I don’t mean to make it sound bad. It was fun and nice. I don’t feel I wasted an evening, but I doubt I will ever see it again, even if I had the chance.

It strikes me as an ensemble piece where no one character takes center stage at least not for long. The arias are almost ariosos. Therefore it was a perfect vehicle for the student singers of the academy. I think overall they showed promise but they didn’t sound like polished singers. The tenor Hun Kim as Nadir had an aria at the beginning and did not sound warmed up, but he got better as the opera progressed. Soprano Enkeleda Kamani was Delia, and she sang well and acted well. I think with more stage experience and technical study she could develop into a very good singer. Bass Paolo Ingrasciotta was Ali Baba, and I thought he sounded best among the main characters.

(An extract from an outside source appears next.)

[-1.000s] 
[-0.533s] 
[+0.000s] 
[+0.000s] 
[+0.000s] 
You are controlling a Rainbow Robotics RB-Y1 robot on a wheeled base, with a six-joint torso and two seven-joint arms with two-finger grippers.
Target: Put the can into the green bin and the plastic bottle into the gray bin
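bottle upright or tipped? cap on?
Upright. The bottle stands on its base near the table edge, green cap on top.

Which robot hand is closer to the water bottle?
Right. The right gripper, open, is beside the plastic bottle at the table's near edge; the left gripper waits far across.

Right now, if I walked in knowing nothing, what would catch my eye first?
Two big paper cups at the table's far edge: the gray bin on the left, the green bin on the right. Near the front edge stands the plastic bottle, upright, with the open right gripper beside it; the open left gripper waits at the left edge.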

Luciana D’intino prepared/coached the singers, according to the playbill. 

The ballet students did some crazy modern dances (one tossing watermelons to each other). They looked talented but the choreography was more like circus acrobatics. 

Paolo Carignani conducted well and got the most applause.

Liliana Cavani was the director, and she had them double as students in a library and also going into the world of Ali Baba. It enabled the production to be both fairly conservative but with a twist that might satisfy the Regietheater lovers. 

Overall, a nice evening, not a performance for the ages though, and I didn’t expect that. It was interesting to hear and see this opera. I probably will never get another chance to see it, but that won’t bother me either. I would much rather see Cherubini’s Medee!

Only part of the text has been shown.